In order to assess the reliability of the validation process a subset of respondents was coded by a second research assistant. This process suggests the reliability is very high. In the double coded cases, the two coders report the same outcome 94.8% of the time.
We can also assess the extent to which the validation suffers from false positive rates. It is plausible to assume that most of our false positives (people who didn’t vote, but who we validate as actually having voted) will report not having voted (as the vast majority of non-voters report their not having voted accurately). Within the group of respondents we have coded as voting, 1.5% report having not voted. Given that some of these people may have actually mis-recalled in their self-reported turnout, we feel confident that the false positive rate in vote validation is very low.
The false negative rate (those who we code as not having voted but actually did vote) is harder to quantify because vote validation is done precisely because we do not fully trust the recall of respondents who claim to have voted. Our coders reported very few problems with determining whether someone on the register had voted (i.e. the marks were generally very clear). We therefore feel confident that there are very few false negatives among those who we confirmed as being registered.
Despite the heroic efforts of the Electoral Commission many Local Authorities did not supply their marked electoral registers. In all we were missing information from around 15% of the face-to-face respondents who agreed to be matched. The areas we are missing registers for are disproportionately Conservative (based on the 2015 Election constituency results) which introduces a slight Labour bias to the reported vote amongst those who had their vote validated.
The Validated Vote Variable
The vote validation information can be found in the validatedTurnout variable. We classify those respondents that we had the necessary information to find on the electoral register into one of three categories:
- Voted: The respondents appeared on the electoral register and was marked as having voted.
- Not voted: The respondent appeared on the electoral register and was eligible to vote but was not marked as having voted.

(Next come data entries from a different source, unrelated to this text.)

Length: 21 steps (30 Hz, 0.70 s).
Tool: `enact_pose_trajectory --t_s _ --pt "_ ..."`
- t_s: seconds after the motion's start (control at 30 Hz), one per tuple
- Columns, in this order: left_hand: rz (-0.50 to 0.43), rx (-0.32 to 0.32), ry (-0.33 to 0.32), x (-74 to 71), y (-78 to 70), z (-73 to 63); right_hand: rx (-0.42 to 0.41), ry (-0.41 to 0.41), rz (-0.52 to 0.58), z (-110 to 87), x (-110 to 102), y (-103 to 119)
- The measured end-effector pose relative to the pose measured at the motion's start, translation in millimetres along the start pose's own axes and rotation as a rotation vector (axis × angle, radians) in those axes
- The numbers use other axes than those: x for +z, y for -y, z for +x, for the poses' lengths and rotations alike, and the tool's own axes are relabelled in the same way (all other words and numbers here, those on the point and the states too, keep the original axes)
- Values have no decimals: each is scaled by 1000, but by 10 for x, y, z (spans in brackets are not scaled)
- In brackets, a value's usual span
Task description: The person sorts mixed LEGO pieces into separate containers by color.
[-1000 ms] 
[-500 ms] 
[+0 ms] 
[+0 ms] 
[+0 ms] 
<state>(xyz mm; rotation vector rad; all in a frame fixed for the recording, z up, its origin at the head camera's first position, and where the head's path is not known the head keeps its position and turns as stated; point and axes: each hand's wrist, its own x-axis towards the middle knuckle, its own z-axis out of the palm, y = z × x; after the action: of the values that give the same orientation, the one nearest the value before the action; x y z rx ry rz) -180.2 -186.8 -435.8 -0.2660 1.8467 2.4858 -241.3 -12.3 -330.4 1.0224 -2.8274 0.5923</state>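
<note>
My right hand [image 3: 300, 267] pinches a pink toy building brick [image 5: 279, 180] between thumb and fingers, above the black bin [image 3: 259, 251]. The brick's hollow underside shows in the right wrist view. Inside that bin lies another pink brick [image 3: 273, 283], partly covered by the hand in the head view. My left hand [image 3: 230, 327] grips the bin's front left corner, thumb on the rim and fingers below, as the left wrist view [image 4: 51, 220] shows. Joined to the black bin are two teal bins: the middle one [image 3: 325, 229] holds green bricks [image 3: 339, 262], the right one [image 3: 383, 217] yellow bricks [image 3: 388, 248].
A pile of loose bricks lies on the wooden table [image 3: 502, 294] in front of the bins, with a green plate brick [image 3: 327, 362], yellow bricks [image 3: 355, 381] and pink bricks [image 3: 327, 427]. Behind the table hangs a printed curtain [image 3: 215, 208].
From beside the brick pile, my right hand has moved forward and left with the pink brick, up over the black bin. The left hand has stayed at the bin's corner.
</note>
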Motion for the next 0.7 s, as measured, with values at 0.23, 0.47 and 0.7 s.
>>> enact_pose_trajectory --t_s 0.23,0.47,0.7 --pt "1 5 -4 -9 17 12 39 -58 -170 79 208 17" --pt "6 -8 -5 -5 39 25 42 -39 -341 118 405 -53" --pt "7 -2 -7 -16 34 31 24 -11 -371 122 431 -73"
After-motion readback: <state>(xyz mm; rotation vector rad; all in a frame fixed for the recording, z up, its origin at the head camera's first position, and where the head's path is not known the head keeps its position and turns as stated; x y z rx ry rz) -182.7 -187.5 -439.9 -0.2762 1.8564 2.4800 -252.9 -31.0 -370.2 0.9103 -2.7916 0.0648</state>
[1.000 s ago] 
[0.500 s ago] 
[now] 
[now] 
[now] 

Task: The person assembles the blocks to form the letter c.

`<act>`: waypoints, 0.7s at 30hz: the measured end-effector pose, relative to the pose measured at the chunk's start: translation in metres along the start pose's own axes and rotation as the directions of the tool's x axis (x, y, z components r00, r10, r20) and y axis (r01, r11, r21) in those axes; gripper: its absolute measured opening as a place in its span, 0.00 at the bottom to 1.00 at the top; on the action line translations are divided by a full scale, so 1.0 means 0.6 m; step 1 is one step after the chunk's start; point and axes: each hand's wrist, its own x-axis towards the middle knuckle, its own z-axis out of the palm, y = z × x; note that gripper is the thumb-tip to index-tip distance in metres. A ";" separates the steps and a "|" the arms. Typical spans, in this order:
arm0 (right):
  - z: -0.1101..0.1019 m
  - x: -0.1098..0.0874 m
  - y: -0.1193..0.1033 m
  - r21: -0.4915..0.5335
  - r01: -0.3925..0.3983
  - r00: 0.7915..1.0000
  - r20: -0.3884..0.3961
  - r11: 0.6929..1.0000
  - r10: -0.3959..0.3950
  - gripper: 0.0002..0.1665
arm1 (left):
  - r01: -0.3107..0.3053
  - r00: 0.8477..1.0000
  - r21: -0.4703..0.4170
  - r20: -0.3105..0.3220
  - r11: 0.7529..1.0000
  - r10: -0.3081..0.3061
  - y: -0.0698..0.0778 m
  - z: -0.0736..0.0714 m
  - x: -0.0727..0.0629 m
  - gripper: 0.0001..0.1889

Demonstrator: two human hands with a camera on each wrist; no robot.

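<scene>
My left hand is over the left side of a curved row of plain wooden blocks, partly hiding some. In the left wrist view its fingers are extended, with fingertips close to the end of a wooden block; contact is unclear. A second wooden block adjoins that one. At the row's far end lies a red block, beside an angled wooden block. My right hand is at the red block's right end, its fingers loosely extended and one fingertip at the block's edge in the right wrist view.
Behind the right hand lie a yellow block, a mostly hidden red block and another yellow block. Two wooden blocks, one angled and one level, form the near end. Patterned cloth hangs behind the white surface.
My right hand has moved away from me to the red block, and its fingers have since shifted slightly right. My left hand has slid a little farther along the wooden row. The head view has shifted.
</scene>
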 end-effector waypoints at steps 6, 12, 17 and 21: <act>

- Ineligible: The respondent appeared on the electoral register but was marked ineligible to vote in the general election.
The distribution of the validation outcome for respondents by how they reported voting is shown in the table below.
We could not match the remaining respondents to the electoral register. This does not necessarily mean these respondents did not vote or were not registered to vote – it also includes respondents where we had insufficient information in the marked registers (missing pages or polling stations). It is important to remember that those respondents whose records we could not match in the appropriate location in the marked registers may have been less (or more) likely to vote than those that were successfully matched.
Future releases of the data will include additional information about those respondents that we think we have enough information to say they are not on the electoral register. This work is still ongoing.